Personal information
- Full name: Sven Ludwig Vandenbroeck
- Date of birth: 22 September 1979 (age 46)
- Place of birth: Vilvoorde, Belgium
- Height: 1.81 m (5 ft 11 in)
- Position: Defensive midfielder

Senior career*
- Years: Team / Apps / (Gls)
- 1996–2000: Mechelen
- 2000–2004: Roda JC / 55 / (1)
- 2004–2005: De Graafschap / 19 / (0)
- 2005: Akratitos / 1 / (0)
- 2006–2007: Lierse / 23 / (0)
- 2007–2008: Visé
- 2009: Løv-Ham / 3 / (0)

Managerial career
- 2014: Niki Volos (caretaker)
- 2016–2017: Cameroon
- 2018–2019: Zambia
- 2019–2021: Simba
- 2021–2022: AS FAR
- 2022: Abha
- 2023: Wydad AC
- 2023: CR Belouizdad
- 2024: Lierse
- 2024–2026: Zulte Waregem

= Sven Vandenbroeck =

Belgian football player and coach (born 1979)

Sven Ludwig Vandenbroeck (born 22 September 1979) is a Belgian football coach and former player.

==Playing career==
Born in Vilvoorde, Vandenbroeck played as a defensive midfielder for Mechelen, Roda JC, De Graafschap, Akratitos, Lierse, Visé and Løv-Ham.

==Coaching career==
Vandenbroeck served as manager of Niki Volos, and assistant manager to Oud-Heverlee Leuven and the Cameroonian national team. He was the assistant to Hugo Broos when Cameroon won the 2017 Africa Cup of Nations.

He was appointed manager of the Zambia national team in July 2018. He said he would be starting from "year zero". In February 2019 it was announced that the Football Association of Zambia would not renew Vandenbroeck's contract in March 2019, due to his failure to qualify for the 2019 Africa Cup of Nations. Vandenbroeck later claimed that he had already resigned but had agreed to stay on until the end of his contract.
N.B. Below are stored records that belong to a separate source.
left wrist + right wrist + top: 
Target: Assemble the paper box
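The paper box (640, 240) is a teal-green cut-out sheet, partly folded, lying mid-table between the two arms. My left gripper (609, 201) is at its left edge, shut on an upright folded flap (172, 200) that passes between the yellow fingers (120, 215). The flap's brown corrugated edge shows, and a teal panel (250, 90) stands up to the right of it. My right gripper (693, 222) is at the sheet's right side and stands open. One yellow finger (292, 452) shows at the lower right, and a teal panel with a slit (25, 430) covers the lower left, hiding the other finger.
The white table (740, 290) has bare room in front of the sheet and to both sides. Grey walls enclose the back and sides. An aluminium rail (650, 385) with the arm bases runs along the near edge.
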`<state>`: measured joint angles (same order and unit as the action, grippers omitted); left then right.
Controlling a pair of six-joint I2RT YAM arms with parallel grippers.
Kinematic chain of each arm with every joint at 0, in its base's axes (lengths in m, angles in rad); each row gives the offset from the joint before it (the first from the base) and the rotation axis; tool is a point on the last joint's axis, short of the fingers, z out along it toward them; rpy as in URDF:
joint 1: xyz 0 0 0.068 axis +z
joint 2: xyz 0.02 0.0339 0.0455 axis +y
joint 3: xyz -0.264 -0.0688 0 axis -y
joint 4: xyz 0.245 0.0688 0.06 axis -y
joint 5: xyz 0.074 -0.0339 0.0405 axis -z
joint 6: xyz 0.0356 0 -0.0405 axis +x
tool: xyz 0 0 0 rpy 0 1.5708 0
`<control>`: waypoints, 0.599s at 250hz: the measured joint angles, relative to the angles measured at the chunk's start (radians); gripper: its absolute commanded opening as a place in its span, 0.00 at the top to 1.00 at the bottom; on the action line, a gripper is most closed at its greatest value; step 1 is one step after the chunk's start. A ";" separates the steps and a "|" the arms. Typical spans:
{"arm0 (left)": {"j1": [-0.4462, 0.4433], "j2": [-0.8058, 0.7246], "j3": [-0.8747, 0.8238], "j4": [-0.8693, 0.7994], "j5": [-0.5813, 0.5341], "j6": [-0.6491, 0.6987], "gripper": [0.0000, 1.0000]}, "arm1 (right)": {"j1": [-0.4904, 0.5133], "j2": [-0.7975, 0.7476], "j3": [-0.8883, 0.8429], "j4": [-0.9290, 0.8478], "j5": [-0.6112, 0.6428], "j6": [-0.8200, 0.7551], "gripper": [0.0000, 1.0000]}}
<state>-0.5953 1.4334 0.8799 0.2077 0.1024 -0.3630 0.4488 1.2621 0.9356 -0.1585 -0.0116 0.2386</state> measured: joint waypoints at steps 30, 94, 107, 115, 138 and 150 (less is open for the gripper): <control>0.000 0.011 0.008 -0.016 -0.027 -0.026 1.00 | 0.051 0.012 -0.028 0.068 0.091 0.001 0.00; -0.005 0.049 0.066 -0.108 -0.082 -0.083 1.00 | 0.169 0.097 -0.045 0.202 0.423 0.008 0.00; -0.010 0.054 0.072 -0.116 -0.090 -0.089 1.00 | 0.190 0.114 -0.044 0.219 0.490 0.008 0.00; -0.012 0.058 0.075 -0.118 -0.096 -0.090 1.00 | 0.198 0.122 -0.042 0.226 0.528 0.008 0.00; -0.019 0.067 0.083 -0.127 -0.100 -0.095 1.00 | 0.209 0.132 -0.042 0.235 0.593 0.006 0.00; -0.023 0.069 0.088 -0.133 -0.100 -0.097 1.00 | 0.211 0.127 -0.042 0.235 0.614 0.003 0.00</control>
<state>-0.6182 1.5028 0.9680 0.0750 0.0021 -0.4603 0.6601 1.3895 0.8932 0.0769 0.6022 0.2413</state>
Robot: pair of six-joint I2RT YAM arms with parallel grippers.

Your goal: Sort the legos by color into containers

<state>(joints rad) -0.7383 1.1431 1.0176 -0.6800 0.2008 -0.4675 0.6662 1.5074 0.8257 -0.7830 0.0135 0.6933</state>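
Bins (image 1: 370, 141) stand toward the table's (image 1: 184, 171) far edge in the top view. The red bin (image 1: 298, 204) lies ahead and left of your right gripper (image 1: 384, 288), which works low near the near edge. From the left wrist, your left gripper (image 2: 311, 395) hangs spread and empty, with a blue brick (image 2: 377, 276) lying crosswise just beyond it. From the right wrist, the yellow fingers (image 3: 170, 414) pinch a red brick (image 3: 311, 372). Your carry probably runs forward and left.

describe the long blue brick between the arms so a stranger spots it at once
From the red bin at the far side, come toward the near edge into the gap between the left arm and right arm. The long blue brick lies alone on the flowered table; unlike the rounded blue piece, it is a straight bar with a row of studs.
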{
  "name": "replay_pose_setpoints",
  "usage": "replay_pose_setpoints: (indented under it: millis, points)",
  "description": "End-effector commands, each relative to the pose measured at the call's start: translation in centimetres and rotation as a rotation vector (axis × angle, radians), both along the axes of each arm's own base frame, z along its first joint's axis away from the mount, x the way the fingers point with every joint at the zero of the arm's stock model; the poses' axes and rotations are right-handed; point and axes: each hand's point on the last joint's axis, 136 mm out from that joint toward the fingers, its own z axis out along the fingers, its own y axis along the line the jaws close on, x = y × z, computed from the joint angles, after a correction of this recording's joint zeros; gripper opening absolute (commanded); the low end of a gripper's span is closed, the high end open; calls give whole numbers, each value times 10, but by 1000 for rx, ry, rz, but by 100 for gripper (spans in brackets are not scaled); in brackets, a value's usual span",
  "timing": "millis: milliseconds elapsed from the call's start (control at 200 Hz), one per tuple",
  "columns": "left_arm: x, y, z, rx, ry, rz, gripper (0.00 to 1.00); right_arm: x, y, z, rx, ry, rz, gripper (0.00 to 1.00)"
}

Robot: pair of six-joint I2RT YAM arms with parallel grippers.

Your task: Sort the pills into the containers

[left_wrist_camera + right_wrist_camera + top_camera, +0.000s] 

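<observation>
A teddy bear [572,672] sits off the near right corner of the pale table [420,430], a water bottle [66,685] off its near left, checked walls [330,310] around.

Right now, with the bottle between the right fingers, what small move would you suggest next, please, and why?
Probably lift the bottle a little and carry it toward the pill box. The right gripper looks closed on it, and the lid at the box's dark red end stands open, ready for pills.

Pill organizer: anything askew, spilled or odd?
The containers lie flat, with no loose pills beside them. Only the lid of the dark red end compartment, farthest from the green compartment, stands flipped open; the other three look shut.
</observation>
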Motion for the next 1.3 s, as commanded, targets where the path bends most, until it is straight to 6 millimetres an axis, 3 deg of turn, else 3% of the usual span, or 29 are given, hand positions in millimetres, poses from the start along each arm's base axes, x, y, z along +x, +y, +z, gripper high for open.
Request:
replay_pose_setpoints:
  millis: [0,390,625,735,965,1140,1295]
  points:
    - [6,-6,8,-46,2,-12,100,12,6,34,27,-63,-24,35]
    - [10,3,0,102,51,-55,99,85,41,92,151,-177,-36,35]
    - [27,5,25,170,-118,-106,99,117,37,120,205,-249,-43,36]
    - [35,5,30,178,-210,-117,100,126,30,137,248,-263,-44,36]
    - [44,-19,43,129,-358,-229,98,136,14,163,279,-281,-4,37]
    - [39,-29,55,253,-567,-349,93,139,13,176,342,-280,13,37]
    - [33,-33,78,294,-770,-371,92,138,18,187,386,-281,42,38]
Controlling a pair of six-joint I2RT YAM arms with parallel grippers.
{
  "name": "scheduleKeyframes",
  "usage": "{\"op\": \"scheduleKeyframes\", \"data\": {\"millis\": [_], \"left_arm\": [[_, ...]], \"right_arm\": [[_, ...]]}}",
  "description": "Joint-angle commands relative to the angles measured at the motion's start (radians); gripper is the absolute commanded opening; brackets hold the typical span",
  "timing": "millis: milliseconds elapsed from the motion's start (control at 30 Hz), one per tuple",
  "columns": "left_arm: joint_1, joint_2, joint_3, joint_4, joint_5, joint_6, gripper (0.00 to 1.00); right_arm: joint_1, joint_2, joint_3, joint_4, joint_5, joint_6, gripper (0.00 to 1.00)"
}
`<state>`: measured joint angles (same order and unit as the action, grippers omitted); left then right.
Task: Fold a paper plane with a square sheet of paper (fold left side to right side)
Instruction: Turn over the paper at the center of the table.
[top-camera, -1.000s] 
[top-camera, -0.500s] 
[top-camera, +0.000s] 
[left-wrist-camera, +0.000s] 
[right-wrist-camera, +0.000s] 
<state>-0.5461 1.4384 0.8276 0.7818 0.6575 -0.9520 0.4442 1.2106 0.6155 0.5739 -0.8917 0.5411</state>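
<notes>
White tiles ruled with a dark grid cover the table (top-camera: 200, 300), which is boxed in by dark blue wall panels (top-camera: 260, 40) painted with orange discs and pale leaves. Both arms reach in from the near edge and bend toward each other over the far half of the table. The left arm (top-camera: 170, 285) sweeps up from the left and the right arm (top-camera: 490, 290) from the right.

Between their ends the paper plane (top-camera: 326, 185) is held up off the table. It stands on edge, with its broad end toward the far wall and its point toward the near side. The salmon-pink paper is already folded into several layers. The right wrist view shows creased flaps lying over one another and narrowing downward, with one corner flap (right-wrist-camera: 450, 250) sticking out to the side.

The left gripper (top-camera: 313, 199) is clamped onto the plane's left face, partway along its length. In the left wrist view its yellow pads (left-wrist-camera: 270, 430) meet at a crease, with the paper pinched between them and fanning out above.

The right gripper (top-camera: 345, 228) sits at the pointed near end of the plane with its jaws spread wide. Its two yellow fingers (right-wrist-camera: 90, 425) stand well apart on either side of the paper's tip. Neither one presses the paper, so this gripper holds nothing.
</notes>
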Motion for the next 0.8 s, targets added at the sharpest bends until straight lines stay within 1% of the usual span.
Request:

He was then placed on administrative leave. He said that his eight months in Zambia were "positive".

In December 2019 he was appointed manager of Tanzanian club Simba. He left the club on 7 January 2021, becoming manager of Moroccan club AS FAR two days later.

On 16 July 2022, Vandenbroeck was appointed as manager of Saudi Arabian club Abha. On 8 October 2022, Vandenbroeck was sacked after a 3–0 defeat to Al-Nassr.

In May 2023, he was appointed as manager of Moroccan club Wydad AC.

In July 2023 he was appointed as manager of Algerian club CR Belouizdad. On 8 October 2023, Vandenbroeck was sacked after a 3–2 defeat to USM Khenchela.

On 15 June 2024, Vandenbroeck was hired as head coach of Zulte Waregem in Challenger Pro League. He was sacked in March 2026 after a string of successive defeats, with Zulte Waregem just one point above the relegation group.